> **Exercise instructions**
Please write out all of the entries beneath this line exactly, skipping the pictures.

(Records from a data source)
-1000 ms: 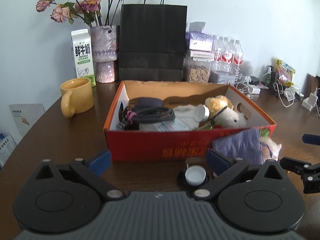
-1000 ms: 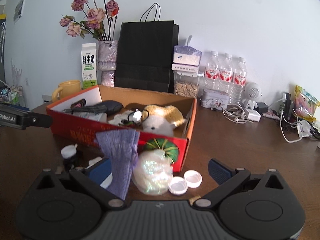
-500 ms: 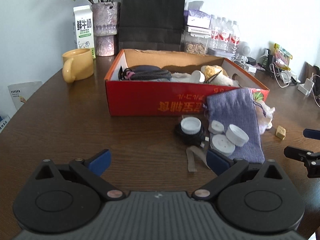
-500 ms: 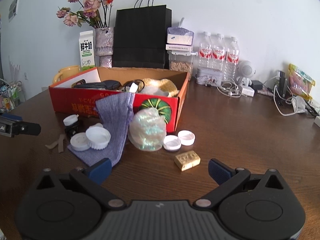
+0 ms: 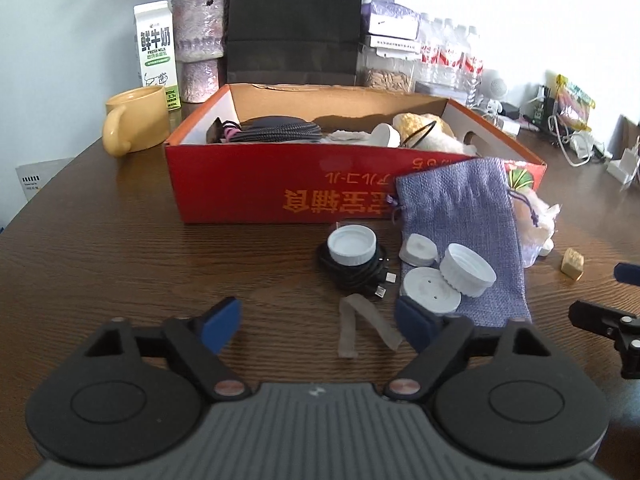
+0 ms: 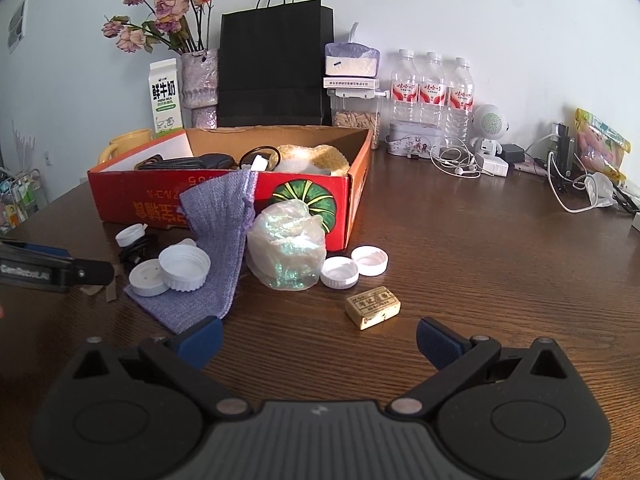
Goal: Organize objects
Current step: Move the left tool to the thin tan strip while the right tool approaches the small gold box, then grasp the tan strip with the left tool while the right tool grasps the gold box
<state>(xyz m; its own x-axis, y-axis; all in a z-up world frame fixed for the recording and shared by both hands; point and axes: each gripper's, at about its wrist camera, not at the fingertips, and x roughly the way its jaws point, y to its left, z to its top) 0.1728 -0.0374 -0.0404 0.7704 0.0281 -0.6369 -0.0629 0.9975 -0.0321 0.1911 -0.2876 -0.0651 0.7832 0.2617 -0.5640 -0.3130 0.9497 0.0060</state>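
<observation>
Two grippers hover before your red box (image 5: 248, 184): your left gripper (image 5: 318, 322) closing on nothing, your right gripper (image 6: 318, 340) gaping near the gold block (image 6: 373, 306).

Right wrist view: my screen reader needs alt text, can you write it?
Open right gripper above a brown table, empty. Ahead lie a small gold block, two white caps, a shiny wrapped bundle and a purple pouch against a red box.
</observation>
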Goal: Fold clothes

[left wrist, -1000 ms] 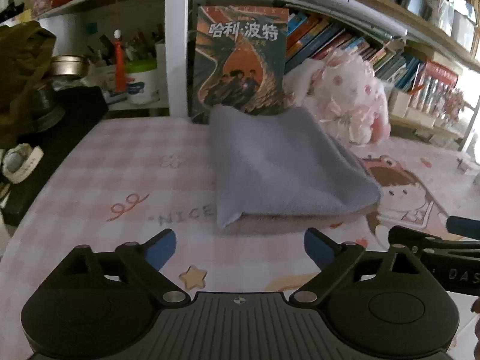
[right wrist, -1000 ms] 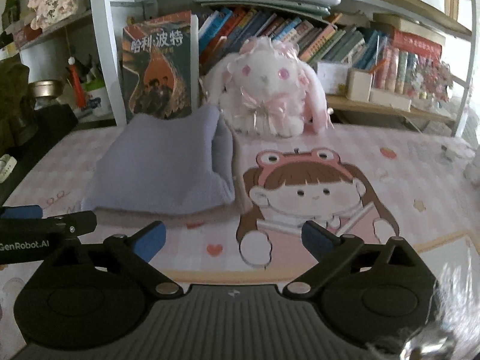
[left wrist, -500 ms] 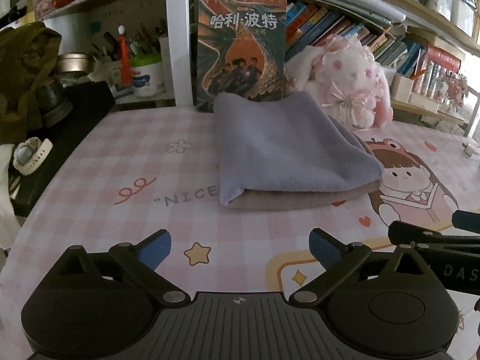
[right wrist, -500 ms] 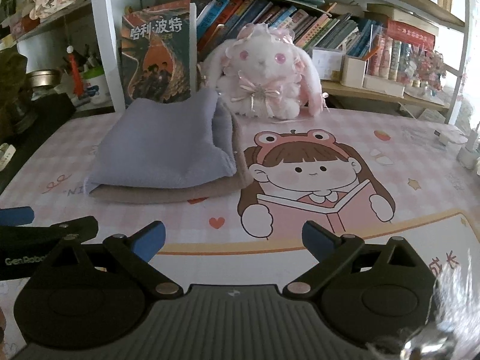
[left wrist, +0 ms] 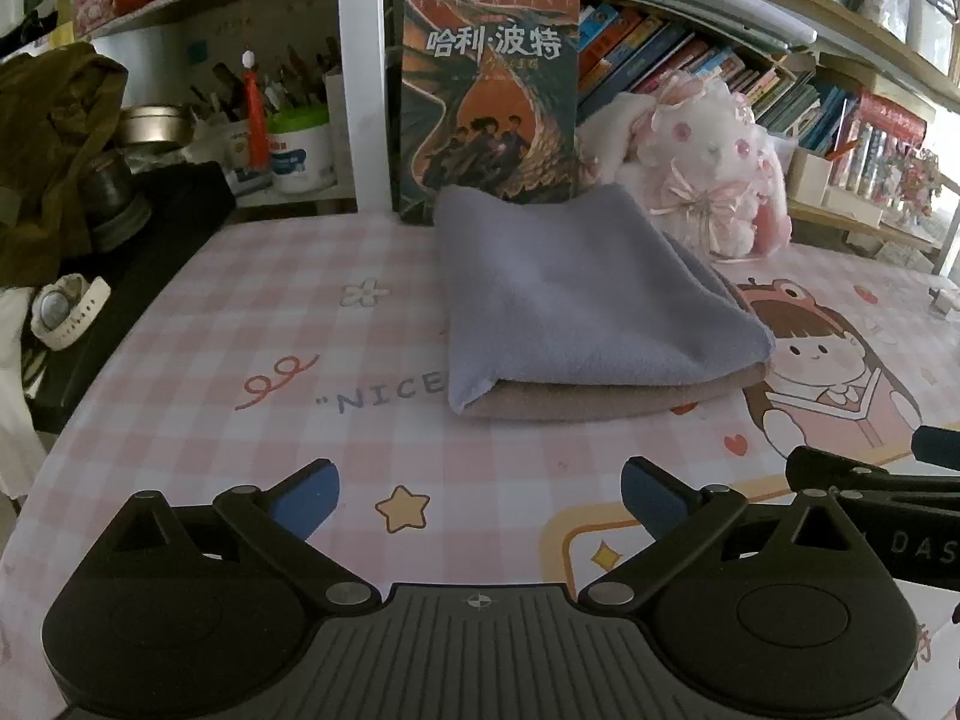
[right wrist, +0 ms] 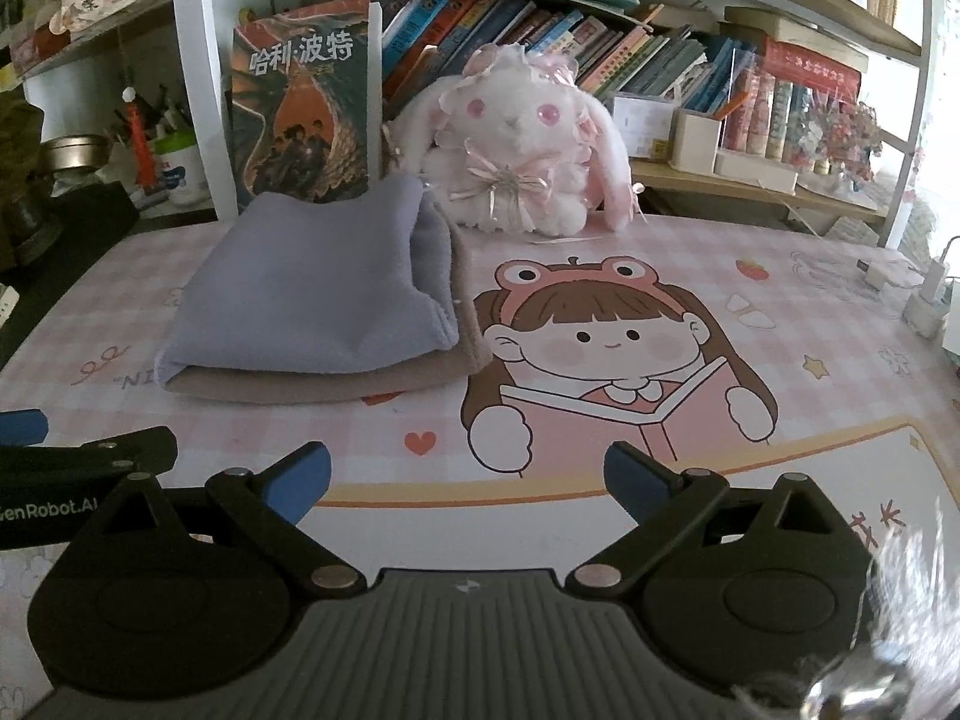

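Note:
A folded lilac fleece garment (left wrist: 588, 294) with a tan underside lies on the pink checked table mat (left wrist: 312, 372); it also shows in the right wrist view (right wrist: 318, 294). My left gripper (left wrist: 480, 495) is open and empty, near the table's front, well short of the garment. My right gripper (right wrist: 468, 480) is open and empty, in front and to the right of the garment. The right gripper's finger shows at the right edge of the left wrist view (left wrist: 870, 480). The left gripper's finger shows at the left edge of the right wrist view (right wrist: 90, 456).
A large book (left wrist: 489, 102) stands upright right behind the garment, next to a white plush rabbit (right wrist: 516, 144). Shelves of books (right wrist: 600, 42) line the back. A black object with a white watch (left wrist: 66, 309) lies at the left edge. Chargers (right wrist: 924, 300) sit at the far right.
Both grippers have pulled back from the garment toward the table's front and risen a little; the folded garment lies still.

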The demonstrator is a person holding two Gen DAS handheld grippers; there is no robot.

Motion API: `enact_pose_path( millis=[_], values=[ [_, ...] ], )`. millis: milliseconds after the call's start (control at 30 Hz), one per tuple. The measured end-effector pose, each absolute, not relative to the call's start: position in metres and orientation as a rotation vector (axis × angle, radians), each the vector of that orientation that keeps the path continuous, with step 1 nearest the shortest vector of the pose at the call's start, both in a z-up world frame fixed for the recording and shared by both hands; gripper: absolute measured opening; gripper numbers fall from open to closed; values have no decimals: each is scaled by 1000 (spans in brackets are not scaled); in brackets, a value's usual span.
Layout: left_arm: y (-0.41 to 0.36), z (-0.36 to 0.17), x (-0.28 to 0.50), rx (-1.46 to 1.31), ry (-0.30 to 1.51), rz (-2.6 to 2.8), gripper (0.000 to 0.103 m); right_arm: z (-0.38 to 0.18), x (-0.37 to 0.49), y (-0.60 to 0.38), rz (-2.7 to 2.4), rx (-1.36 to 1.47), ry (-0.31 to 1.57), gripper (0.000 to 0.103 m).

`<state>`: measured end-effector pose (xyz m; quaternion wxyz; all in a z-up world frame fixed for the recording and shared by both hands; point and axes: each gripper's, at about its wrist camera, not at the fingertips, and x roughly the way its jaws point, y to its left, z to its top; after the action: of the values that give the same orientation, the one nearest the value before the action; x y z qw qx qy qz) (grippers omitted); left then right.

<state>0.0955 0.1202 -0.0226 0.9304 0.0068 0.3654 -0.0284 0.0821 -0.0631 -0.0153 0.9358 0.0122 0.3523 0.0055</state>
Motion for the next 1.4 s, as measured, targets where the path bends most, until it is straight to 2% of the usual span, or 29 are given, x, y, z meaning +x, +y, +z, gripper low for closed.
enact_pose_path(
  millis=[1400],
  values=[
    [120,-25,98,22,779,-56,102,-19,84,-63,20,27,756,99]
  ],
)
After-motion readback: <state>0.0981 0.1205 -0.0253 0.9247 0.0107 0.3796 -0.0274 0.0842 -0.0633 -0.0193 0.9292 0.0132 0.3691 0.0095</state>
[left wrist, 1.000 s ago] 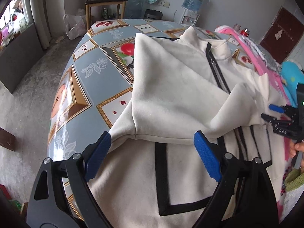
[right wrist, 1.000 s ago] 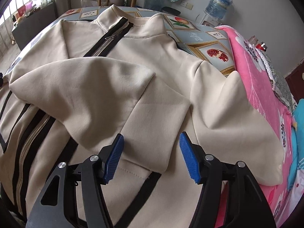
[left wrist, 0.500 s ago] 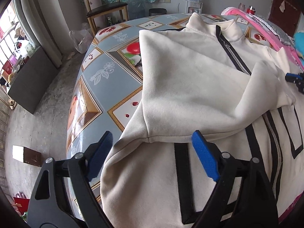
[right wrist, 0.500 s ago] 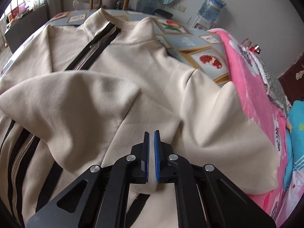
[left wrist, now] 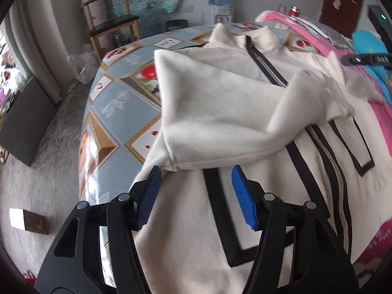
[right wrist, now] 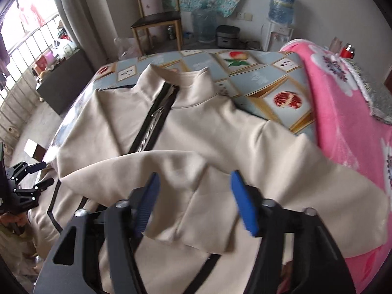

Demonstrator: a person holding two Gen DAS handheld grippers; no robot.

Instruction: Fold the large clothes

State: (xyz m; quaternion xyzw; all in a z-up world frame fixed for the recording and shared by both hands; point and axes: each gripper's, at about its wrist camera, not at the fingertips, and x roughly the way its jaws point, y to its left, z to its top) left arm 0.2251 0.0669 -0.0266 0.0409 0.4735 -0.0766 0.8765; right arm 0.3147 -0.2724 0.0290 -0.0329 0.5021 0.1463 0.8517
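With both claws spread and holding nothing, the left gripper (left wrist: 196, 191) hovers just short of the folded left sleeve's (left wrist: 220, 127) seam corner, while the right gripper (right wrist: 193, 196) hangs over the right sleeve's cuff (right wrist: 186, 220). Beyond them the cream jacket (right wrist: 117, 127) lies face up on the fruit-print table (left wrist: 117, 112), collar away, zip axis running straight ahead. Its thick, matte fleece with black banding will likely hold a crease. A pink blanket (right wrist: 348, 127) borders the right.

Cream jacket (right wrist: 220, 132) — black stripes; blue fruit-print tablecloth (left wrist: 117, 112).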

> **Solution to this problem**
-1000 ms: 
-1000 ms: 
-500 ms: 
-500 ms: 
+0 ms: 
+0 ms: 
Goal: Organize objects
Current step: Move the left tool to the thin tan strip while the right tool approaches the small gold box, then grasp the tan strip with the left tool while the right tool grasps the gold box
<state>(xyz m; its own x-axis, y-axis; all in a z-up world frame fixed for the recording and shared by both hands; point and axes: each gripper's, at about its wrist camera, not at the fingertips, and x roughly the way its jaws point, y to its left, z to its top) 0.1728 -0.0374 -0.0404 0.7704 0.0281 -0.6369 -0.0629 0.9975 -0.0321 0.1911 -0.2876 -0.0651 0.7832 0.2617 -0.5640 -0.3130 0.9497 0.0060</state>
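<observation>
Two grippers hover before your red box (image 5: 248, 184): your left gripper (image 5: 318, 322) closing on nothing, your right gripper (image 6: 318, 340) gaping near the gold block (image 6: 373, 306).

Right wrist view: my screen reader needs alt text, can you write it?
Open right gripper above a brown table, empty. Ahead lie a small gold block, two white caps, a shiny wrapped bundle and a purple pouch against a red box.
</observation>
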Goal: Fold clothes

[left wrist, -1000 ms] 
[right wrist, -1000 ms] 
[left wrist, -500 ms] 
[right wrist, -500 ms] 
[left wrist, +0 ms] 
[right wrist, +0 ms] 

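Note:
A folded lilac fleece garment (left wrist: 588, 294) with a tan underside lies on the pink checked table mat (left wrist: 312, 372); it also shows in the right wrist view (right wrist: 318, 294). My left gripper (left wrist: 480, 495) is open and empty, near the table's front, well short of the garment. My right gripper (right wrist: 468, 480) is open and empty, in front and to the right of the garment. The right gripper's finger shows at the right edge of the left wrist view (left wrist: 870, 480). The left gripper's finger shows at the left edge of the right wrist view (right wrist: 90, 456).
A large book (left wrist: 489, 102) stands upright right behind the garment, next to a white plush rabbit (right wrist: 516, 144). Shelves of books (right wrist: 600, 42) line the back. A black object with a white watch (left wrist: 66, 309) lies at the left edge. Chargers (right wrist: 924, 300) sit at the far right.
Both grippers have pulled back from the garment toward the table's front and risen a little; the folded garment lies still.
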
The demonstrator is a person holding two Gen DAS handheld grippers; there is no robot.

Motion API: `enact_pose_path( millis=[_], values=[ [_, ...] ], )`. millis: milliseconds after the call's start (control at 30 Hz), one per tuple. The measured end-effector pose, each absolute, not relative to the call's start: position in metres and orientation as a rotation vector (axis × angle, radians), each the vector of that orientation that keeps the path continuous, with step 1 nearest the shortest vector of the pose at the call's start, both in a z-up world frame fixed for the recording and shared by both hands; gripper: absolute measured opening; gripper numbers fall from open to closed; values have no decimals: each is scaled by 1000 (spans in brackets are not scaled); in brackets, a value's usual span.
Layout: left_arm: y (-0.41 to 0.36), z (-0.36 to 0.17), x (-0.28 to 0.50), rx (-1.46 to 1.31), ry (-0.30 to 1.51), rz (-2.6 to 2.8), gripper (0.000 to 0.103 m); right_arm: z (-0.38 to 0.18), x (-0.37 to 0.49), y (-0.60 to 0.38), rz (-2.7 to 2.4), rx (-1.36 to 1.47), ry (-0.31 to 1.57), gripper (0.000 to 0.103 m).

`<state>`: measured end-effector pose (xyz m; quaternion wxyz; all in a z-up world frame fixed for the recording and shared by both hands; point and axes: each gripper's, at about its wrist camera, not at the fingertips, and x roughly the way its jaws point, y to its left, z to its top; after the action: of the values that give the same orientation, the one nearest the value before the action; x y z qw qx qy qz) (grippers omitted); left then right.

<state>0.0955 0.1202 -0.0226 0.9304 0.0068 0.3654 -0.0284 0.0821 -0.0631 -0.0153 0.9358 0.0122 0.3523 0.0055</state>
Motion for the next 1.4 s, as measured, targets where the path bends most, until it is straight to 2% of the usual span, or 29 are given, x, y, z meaning +x, +y, +z, gripper low for closed.
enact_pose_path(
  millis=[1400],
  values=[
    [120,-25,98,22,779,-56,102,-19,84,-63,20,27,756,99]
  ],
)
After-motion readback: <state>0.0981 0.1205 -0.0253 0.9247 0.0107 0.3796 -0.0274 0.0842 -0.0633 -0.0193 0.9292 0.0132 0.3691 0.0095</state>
[left wrist, 1.000 s ago] 
[right wrist, 1.000 s ago] 
[left wrist, 0.500 s ago] 
[right wrist, 0.500 s ago] 
[left wrist, now] 
[right wrist, now] 

Demonstrator: a person holding two Gen DAS handheld grippers; no robot.

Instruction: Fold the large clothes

State: (xyz m; quaternion xyzw; all in a z-up world frame fixed for the recording and shared by both hands; point and axes: each gripper's, at about its wrist camera, not at the fingertips, and x roughly the way its jaws point, y to its left, z to its top) left arm 0.2251 0.0669 -0.0266 0.0409 0.4735 -0.0766 0.8765; right arm 0.3147 -0.2724 0.0290 -0.0329 0.5021 0.1463 0.8517
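With both claws spread and holding nothing, the left gripper (left wrist: 196, 191) hovers just short of the folded left sleeve's (left wrist: 220, 127) seam corner, while the right gripper (right wrist: 193, 196) hangs over the right sleeve's cuff (right wrist: 186, 220). Beyond them the cream jacket (right wrist: 117, 127) lies face up on the fruit-print table (left wrist: 117, 112), collar away, zip axis running straight ahead. Its thick, matte fleece with black banding will likely hold a crease. A pink blanket (right wrist: 348, 127) borders the right.

Cream jacket (right wrist: 220, 132) — black stripes; blue fruit-print tablecloth (left wrist: 117, 112).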

No additional work is needed on this exercise.